As We Get Older We Get More Tolerant of Discordant Music
Hearing loss isn’t the only thing that changes our music perception as we age
Your music preferences are built from the songs you listened to when you were young, the unique vibrations of your skull and even how your brain waves groove along. All this helps determine when and whether you prefer to bop your head to the latest pop tune, stick to old classics or seek out something stimulatingly different.
Researchers have tried to figure out why we like what we like by breaking down music into its parts, too, and there does to be a sort of universal preference for consonant chords over dissonant ones. But new research shows that as we age, the sometimes wince-inducing quality of dissonance may fade.
When played in context—say, in the roughness of a rock song—dissonance and consonance work together to give the song emotion. Still, people apparently dislike dissonance on its own. Philip Ball for Nature News writes:
Those preferences seem to stem from the so-called harmonicity of consonant intervals. Notes contain many overtones — frequencies that are whole-number multiples of the basic frequency in the note. For consonant intervals the overtones of the two notes tend to coincide as whole-number multiples, whereas for dissonant intervals this is no longer the case: they look more like the irregular overtones for sounds that are ‘inharmonic’, such as metal being struck.
A group of researchers led by Oliver Bones, of the Chinese University of Hong Kong, and Christopher Plack, of the University of Manchester in England, decided to further investigate consonance, dissonance and how our perceptions of them change with age. They asked 28 people under 40 years old and 16 over 40 to rank pairs of notes on their pleasantness or unpleasantness, reports Bethany Brookshire for Science News. The research team also recording their neural activity while the participants heard the notes.

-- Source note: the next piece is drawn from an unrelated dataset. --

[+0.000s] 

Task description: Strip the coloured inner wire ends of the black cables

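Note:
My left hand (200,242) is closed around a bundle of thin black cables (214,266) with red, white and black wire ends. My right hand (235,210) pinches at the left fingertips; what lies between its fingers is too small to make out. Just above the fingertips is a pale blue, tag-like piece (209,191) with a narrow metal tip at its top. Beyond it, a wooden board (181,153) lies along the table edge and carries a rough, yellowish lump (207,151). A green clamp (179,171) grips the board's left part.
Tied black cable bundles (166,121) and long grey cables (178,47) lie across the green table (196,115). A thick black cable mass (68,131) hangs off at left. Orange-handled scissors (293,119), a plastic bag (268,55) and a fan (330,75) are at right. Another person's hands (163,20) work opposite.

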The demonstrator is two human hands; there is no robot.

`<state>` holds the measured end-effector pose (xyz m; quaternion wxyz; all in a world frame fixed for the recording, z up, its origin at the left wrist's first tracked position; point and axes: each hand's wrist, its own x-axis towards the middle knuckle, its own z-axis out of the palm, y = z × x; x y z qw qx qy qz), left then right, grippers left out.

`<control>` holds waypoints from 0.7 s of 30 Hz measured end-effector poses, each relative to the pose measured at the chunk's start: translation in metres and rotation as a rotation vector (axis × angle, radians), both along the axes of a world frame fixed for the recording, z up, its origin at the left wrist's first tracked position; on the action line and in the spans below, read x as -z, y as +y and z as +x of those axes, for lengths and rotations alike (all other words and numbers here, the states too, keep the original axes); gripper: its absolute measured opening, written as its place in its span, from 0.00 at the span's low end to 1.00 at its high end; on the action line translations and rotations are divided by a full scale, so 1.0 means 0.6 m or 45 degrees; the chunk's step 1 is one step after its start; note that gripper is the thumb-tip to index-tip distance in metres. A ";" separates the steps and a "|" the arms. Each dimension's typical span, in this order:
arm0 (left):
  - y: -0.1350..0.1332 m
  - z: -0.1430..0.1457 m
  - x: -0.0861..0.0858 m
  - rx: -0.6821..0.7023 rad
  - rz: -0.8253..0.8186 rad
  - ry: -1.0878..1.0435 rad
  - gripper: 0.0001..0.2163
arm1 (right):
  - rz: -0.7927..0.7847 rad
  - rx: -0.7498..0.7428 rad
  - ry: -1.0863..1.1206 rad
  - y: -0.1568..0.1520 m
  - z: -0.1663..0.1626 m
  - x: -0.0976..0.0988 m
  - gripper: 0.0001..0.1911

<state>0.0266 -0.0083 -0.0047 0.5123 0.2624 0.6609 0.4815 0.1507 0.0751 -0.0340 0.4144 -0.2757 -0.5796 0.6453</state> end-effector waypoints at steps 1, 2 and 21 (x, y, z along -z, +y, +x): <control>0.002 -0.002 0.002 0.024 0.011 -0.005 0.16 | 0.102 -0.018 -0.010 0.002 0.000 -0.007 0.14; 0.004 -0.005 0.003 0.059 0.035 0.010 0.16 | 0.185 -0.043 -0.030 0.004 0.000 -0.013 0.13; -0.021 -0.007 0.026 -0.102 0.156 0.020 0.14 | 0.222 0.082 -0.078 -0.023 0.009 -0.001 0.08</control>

They found that the younger people had distinct differences in the timing of their neuronal firing in response to dissonant and consonant chords. This difference grew less pronounced in older people. The researchers published their work in the Journal of Neuroscience. Brookshire writes how this aging process might affect how we hear music:
Even though these dissonant tones might seem unpleasant for young folks, Bones notes we probably can’t really enjoy music without them. He explains that we know a chord is dissonant only because it sounds different in comparison to a consonant chord. And that if you don’t have a perfect fifth to compare to a minor second, neither chord would sound as interesting — or, possibly, as musical. “If you didn’t have a sense of consonance you wouldn’t enjoy the dissonance,” he says. “It’s not that one is better.”
The results show that age-related hearing loss goes deeper than the loss of the hair cells in the inner ear. “As we age and temporal coding in the brain declines, this might be the cause of older listeners being less sensitive to the difference between consonant and dissonant chords,” says Nina Kraus, an auditory neuroscientist at Northwestern University in Evanston, Ill. She says a deterioration in the ability to distinguish these chords “might lead also to older listeners tending to engage less with music.”
So even if the older listeners found the dissonant chords less jarring, they may not be able to appreciate the chords effect in music. Instead of a piece that soars between sublime, dread and all the emotions in between, the music may be less moving.
Fortunately, the favorites from younger years will likely keep inspiring, as much due to memories as the notes themselves.